L’arte del sonno

Venerdì pomeriggio è iniziata la festa del quartiere (una delle feste del quartiere, a dire la verità). È il weekend “dei cori”. Alle 20:00 avevo sotto casa una banda di percussionisti, accompagnati dal coro del bar dell’angolo. Ho spento la tv perché non riuscivo a sentire nulla. Ho preso un libro, ma la musica e le grida che venivano dalla strada non mi hanno impedito di addormentarmi sul mio comodissimo divano. Come vuole la tradizione, la festa è ripresa il sabato mattina alle 8:00. Mi sono svegliata, ho imprecato mentalmente (e non solo) contro i giovani musicisti, mi sono girata e mi sono riaddormentata. I tamburi e i cori della strada erano assordanti, ma ho messo a punto una tecnica che per ora sembra essere piuttosto efficace.

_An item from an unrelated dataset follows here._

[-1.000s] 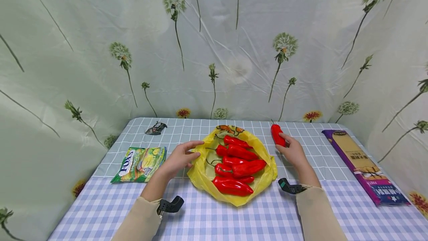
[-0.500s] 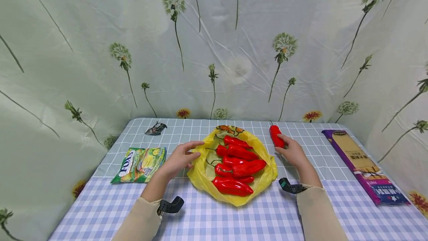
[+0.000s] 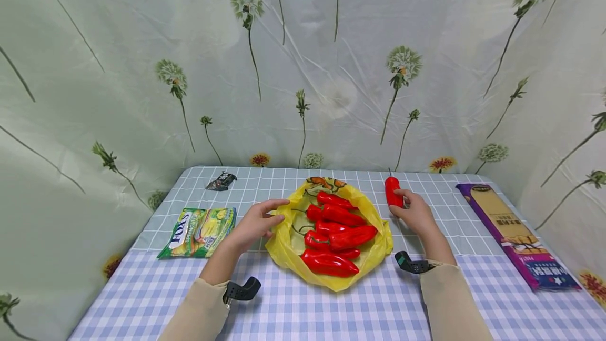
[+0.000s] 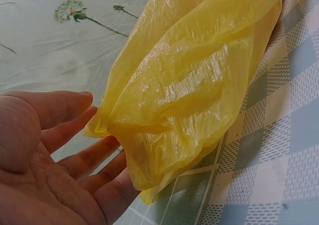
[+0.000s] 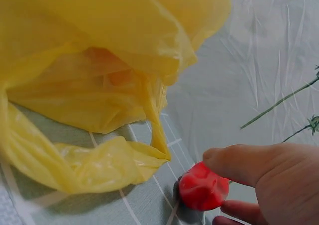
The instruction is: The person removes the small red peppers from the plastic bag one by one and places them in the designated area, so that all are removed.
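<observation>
Head view: centre of frame, one yellow bag (image 3: 284, 246) spread on the checked table (image 3: 303, 304), six red peppers (image 3: 338, 237) countable inside. Right of the bag, a seventh, single pepper (image 3: 393, 192) gripped by the right hand (image 3: 416, 214). Left hand (image 3: 255, 223) resting at the bag's left edge, fingers relaxed and straight. Left of frame, one green sweets packet (image 3: 199, 231) and one small dark wrapper (image 3: 220, 181); far right, one long purple box (image 3: 516, 236).

Left wrist view: lower left, open palm touching crumpled yellow plastic.

Right wrist view: lower right, thumb and fingers pinching the pepper's red end, just beside the bag.
</observation>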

Quando c’è rumore, l’unico modo per dormire è concentrarsi e cercare di addormentarsi nel momento in cui il rumore è più alto. Per “concentrarsi” intendo dire cercare di pensare ad altro, come ad esempio pensare a come arredare una casa che non ci si potrà mai permettere. Una volta conseguito questo difficile obiettivo, si può dormire tranquilli fino a che il corpo sarà sazio di ore di sonno. Se, al contrario, cercassimo di approfittare delle pause di silenzio per cercare di dormire, lo sforzo risulterà inutile, poiché ogni volta che il rumore aumenterà, ci  disturberà, svegliandoci in continuazione.

Non è un gran consiglio e immagino che questa tecnica abbia successo solo con me, data la mia incredibile capacità di addormentarmi in qualunque situazione.

Oltre alla “maledizione” della combinazione film + divano (ovvero, mi addormento praticamente ogni volta che cerco di guardare un film stando sul divano, per poi svegliarmi durante i titoli di coda, delusa ed arrabbiata per essermi persa il film. Ho dato il meglio di me in un sabato di aprile, quando non sono riuscita a vedere nessuno dei tre film che avevo visto iniziare), ho piu volte dimostrato di poter dormire su vari mezzi di trasporto – treno, metro, aereo, bus, auto – e persino in luoghi pubblici. Oggi, infatti, mi sono addormentata al CCCB. Sono andata a vedere una mostra con l’amico di Barcellona e ci siamo poi seduti su uno dei divani messi a disposizione per vedere i filmati. Inutile dire che mi sono messa comoda e mi sono addormentata.

Ho un rapporto conflittuale con il sonno. Dormo sempre molto più di quello che vorrei, ma forse il mio corpo ne ha davvero bisogno e sa quello che fa. Io so solo che sono state rare le volte in cui sono uscita a correre sul lungomare la mattina e che l’idea di iniziare presto a lavorare resta troppo spesso soltanto un buon proposito.